Scientific classification
- Kingdom: Plantae
- Clade: Embryophytes
- Clade: Tracheophytes
- Clade: Angiosperms
- Clade: Eudicots
- Order: Caryophyllales
- Family: Montiaceae
- Genus: Phemeranthus
- Species: P. sediformis
- Binomial name: Phemeranthus sediformis (Poelln.) Kiger
- Synonyms: Talinum okanoganense C. S. English ; Talinum sediforme Poelln. ; Talinum wayae Eastwood;

= Phemeranthus sediformis =

- Genus: Phemeranthus
- Species: sediformis
- Authority: (Poelln.) Kiger
- Conservation status: G4

Species of flowering plant

Phemeranthus sediformis, commonly called Okanagan fameflower, is a species of flowering plant in the montia family Montiaceae. It is native to the Okanagan Highlands and Kettle River Range in north central Washington state, United States, and south central British Columbia, Canada. Populations are confined to elevations between 800 and 1,500 m on south to southwest facing rocky slopes, outcrops, and knolls. The first specimens were collected by John Jeffrey in 1851, but the species was not named until 1933–1934 when a series of three separate papers describing the plant were published. The species is one of Canada's most range-restricted plants. Despite the small native range, it transplants and adapts easily to gardens and has been part of rock garden and alpine garden seed catalogues for a number of years.

==Description==
Phemeranthus sediformis plants are herbaceous perennials with a low growing habit and sprawling nature. The taproot is thick in the middle to upper portions with a forking lower portion. They have a thick stem that branches above the soil line into a rounded crown of branching stems. The plant crown, which is up to 12 cm wide, comprises numerous branched stems with leaf cushions typically less than 5 cm wide. The 1.5-3 mm thick individual stems are upturned from the ground, raising anywhere between 5–10 cm into the air.

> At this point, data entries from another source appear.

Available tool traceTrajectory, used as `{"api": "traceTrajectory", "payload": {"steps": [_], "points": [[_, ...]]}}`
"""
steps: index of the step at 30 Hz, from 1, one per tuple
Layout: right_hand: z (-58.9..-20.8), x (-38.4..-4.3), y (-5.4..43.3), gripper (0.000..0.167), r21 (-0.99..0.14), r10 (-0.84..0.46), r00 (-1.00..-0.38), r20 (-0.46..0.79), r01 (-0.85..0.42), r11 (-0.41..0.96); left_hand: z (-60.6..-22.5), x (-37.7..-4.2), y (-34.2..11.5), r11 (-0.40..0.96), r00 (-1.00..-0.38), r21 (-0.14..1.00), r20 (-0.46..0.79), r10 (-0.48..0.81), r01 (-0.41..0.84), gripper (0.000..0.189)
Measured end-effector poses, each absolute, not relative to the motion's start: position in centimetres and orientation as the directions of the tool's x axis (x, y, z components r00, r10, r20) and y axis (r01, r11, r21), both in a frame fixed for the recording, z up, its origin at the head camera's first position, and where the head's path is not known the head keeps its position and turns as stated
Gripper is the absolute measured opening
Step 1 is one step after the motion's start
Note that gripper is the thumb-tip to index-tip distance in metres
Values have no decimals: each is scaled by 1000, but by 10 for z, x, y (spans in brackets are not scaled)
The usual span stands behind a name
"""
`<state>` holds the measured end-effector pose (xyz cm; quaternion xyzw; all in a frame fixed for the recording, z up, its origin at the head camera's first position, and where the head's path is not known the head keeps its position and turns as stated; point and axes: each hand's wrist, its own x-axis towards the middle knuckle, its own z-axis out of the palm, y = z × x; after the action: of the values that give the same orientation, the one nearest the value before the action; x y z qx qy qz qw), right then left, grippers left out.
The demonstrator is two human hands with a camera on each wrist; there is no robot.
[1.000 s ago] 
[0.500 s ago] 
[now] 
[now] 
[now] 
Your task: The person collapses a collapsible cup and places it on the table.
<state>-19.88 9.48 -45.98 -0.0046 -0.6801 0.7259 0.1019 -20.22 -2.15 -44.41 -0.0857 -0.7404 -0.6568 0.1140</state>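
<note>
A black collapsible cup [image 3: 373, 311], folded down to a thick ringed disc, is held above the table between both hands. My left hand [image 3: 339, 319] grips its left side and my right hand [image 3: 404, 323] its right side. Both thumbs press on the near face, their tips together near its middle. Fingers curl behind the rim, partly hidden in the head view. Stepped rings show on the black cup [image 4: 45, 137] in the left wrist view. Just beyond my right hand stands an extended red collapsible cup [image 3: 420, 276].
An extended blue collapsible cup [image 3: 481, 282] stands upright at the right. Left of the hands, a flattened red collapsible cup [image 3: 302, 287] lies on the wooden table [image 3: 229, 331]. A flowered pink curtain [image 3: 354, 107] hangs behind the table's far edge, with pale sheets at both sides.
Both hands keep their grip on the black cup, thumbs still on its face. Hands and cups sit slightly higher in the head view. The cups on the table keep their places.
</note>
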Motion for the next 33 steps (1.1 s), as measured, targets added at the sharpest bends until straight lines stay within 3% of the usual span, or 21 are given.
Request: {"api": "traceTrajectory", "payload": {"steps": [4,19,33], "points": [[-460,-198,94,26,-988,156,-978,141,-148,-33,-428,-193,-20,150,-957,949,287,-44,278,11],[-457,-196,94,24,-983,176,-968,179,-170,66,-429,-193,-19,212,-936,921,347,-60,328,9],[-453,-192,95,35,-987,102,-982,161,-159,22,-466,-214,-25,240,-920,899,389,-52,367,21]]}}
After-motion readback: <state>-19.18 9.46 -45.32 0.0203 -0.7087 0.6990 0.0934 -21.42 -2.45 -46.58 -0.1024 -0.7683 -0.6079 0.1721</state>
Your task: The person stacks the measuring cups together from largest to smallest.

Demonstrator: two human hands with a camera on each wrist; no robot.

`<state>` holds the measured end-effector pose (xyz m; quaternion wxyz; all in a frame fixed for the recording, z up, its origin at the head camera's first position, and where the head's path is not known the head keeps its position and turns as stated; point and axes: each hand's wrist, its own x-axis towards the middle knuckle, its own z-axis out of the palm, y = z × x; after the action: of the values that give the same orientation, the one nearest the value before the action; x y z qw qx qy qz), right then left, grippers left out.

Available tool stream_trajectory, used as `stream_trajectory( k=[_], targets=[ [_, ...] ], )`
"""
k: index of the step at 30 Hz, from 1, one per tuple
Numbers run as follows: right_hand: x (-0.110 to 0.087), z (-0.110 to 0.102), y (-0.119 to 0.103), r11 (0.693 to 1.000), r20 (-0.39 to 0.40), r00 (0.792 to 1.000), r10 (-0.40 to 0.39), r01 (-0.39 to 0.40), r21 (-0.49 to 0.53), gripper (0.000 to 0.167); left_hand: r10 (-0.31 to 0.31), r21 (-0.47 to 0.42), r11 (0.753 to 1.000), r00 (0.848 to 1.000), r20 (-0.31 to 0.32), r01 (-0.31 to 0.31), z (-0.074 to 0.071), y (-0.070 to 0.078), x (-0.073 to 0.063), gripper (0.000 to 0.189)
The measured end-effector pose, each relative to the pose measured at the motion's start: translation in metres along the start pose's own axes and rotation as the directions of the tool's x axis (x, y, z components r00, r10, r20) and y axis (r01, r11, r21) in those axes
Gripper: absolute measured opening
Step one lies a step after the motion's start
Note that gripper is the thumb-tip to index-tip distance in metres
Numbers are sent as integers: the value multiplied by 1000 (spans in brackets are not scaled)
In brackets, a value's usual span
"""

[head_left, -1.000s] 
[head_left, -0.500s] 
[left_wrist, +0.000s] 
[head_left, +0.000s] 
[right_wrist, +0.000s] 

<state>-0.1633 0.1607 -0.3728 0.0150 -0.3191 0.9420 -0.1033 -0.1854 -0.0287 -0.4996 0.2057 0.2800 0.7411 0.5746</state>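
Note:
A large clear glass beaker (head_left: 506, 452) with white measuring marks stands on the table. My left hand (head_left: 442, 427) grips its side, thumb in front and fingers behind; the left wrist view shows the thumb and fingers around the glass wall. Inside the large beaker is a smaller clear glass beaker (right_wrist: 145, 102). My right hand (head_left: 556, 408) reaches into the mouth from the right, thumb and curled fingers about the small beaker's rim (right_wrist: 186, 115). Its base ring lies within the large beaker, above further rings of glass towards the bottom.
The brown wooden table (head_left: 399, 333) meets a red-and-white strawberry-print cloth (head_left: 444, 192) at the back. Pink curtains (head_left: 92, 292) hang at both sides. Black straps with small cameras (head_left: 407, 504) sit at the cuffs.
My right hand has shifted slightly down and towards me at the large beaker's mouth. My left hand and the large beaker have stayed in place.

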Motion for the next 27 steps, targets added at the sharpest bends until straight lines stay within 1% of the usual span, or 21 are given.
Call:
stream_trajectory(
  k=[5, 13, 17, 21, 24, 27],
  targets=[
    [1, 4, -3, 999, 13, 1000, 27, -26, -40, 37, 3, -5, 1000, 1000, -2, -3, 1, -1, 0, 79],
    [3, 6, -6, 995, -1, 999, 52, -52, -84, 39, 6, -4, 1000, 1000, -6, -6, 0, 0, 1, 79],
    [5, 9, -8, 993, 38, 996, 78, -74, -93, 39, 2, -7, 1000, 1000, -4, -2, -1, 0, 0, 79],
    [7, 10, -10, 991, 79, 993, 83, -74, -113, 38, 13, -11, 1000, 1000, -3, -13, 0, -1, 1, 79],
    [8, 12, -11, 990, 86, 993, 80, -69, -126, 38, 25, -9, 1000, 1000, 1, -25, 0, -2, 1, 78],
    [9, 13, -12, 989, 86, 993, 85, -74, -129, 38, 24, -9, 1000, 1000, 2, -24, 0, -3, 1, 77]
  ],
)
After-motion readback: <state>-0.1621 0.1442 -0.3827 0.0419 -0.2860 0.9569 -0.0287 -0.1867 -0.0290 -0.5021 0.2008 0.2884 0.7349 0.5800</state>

There are no full leaves on the lower portions of the branches, rather the midribs of older leaves harden and while the majority of the leaf is deciduous and decays, the midrib stays on as a bristle. New leaves each year grow from near the stem tips in an alternating pattern towards the stem tip. Each leaf is fleshy and nearly round in cross section, with an elongated linear profile and a smooth shiny surface. They range between 1–2 mm in diameter and have a length ranging between 5–12 mm.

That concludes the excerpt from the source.